Anti-oxidative with radio-protective attributes Hippophae has cancer protective properties and improves blood counts after chemotherapy. Best known for promoting healthy skin (both internally and topically)—including healing from burns, sores, wounds, and eczema, it’s also used to treat conditions of the mucous membranes, such as ulcers and lesions. The health benefits are much wider ranging, though—traditional uses include treating abscesses, pulmonary disorders, cough, colds, fever, inflammation, toxicity, constipation, tumors, and gynecological diseases.
In the Handbook of Traditional Tibetan Drugs by T .J. Tsarong, 175 important Tibetan formulas are mentioned using Rhodiola and/or Hippophae.
Some are mentioned below for reference:
Blue Garuda Bird (9): For acute inflammation of the lungs and throat, as well as fever and dysentery
Bamboo (9): For cough, infections, fever and diarrhea (this formula is usually used for pediatric cases)
Eliminator of Lung Inflammation (13):inflammation of the lungs, cough, chest congestion
Blue Poppy (8): To control excess blood from the liver into the stomach lining (hematemesis)
Amla (25): Removes bad blood, reduces blood pressure, treats dryness of throat and mouth, and redness of eyes
White Nectar Pill (5):to promote digestion (increases stomach fire), disintegrates stomach tumors and mucus, removes phlegm accumulations, acts like a nectar for colic and cold parasites
Reed of Comfort (17):for phlegm accumulation, pain along with emesis of sour and watery vomitus, inflammation of the stomach, indigestion, hematemesis, irregular menstruation, painful menstruation
*The number of herbs in the formula is indicated in the formula name or added in parenthesis after the formula name.

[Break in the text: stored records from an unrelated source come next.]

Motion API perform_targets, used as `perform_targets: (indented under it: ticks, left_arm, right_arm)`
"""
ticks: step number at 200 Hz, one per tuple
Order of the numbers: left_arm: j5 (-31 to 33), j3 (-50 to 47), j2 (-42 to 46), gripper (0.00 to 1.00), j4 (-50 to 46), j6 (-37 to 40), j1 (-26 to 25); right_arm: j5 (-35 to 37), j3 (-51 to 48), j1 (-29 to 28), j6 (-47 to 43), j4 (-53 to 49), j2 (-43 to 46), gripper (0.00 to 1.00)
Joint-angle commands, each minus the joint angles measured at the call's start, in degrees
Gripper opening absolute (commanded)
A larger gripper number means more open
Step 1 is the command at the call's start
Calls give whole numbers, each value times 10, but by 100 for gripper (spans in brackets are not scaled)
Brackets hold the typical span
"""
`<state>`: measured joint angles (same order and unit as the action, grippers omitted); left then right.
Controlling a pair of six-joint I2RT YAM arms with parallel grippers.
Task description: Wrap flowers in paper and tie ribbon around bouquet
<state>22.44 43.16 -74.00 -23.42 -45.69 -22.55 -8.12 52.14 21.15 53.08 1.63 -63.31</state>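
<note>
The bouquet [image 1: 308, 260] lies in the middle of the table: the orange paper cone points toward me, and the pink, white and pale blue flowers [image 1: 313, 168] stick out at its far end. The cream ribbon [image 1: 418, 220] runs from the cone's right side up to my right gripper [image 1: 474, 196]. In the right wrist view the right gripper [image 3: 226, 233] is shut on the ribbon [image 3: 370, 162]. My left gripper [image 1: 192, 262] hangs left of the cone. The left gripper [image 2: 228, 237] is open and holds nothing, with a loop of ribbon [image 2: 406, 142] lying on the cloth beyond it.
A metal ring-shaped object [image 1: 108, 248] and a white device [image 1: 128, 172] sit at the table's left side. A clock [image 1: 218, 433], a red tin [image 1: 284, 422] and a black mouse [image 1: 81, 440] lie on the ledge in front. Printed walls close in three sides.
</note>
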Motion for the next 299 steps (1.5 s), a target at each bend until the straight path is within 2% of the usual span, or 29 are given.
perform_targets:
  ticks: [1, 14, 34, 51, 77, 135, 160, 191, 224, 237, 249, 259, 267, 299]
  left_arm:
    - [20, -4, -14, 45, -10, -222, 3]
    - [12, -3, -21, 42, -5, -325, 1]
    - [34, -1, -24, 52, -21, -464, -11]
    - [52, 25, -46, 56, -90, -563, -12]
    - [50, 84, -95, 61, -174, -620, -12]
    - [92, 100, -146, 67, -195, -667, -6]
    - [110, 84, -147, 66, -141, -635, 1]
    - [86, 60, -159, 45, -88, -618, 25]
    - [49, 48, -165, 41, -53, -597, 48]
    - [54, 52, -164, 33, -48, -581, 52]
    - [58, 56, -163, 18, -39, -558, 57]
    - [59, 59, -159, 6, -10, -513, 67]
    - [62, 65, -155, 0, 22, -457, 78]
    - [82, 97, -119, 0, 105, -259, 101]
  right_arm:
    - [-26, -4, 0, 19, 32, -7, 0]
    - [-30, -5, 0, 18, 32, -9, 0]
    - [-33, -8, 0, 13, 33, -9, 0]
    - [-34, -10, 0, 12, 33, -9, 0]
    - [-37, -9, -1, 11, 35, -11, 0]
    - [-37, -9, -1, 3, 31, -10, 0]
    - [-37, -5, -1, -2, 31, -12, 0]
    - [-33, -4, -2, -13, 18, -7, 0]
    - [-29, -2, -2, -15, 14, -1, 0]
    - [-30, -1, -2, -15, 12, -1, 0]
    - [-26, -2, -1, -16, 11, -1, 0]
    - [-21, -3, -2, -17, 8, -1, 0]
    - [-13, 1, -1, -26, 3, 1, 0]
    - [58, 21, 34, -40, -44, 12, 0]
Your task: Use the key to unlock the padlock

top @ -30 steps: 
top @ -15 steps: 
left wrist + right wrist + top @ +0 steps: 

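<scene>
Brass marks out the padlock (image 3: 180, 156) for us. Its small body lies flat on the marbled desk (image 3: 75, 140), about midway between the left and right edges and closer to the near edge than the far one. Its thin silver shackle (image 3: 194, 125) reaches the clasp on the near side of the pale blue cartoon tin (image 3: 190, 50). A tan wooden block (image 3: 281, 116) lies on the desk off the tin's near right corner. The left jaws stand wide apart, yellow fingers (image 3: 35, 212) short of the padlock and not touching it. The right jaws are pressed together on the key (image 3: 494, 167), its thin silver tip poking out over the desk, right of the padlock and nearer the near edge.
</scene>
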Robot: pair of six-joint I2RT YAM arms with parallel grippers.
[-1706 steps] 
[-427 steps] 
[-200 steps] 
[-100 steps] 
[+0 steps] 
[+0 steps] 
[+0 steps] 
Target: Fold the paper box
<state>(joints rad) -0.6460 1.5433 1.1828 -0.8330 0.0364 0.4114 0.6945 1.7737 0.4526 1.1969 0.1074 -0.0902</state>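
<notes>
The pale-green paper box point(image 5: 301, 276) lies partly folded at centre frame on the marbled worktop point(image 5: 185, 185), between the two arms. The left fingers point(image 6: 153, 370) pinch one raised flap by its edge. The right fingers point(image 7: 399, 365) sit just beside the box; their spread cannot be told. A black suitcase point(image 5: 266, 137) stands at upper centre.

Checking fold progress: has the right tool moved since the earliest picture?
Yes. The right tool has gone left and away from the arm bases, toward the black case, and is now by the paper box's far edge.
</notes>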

Widely practiced by several thousand Tibetan doctors, there are around 57 hospitals, teaching and clinical units and 30 Tibetan medicine factories spread out over ten cities in China.
The centre of Tibetan medicine in India is Dharamsala in Himachal Pradesh which treats, teaches and produces Tibetan medicine. Established in India in 1961 by the 14th Dalai Lama, the Tibetan Medical and Astro-centre Institute has 51 branches all over the country.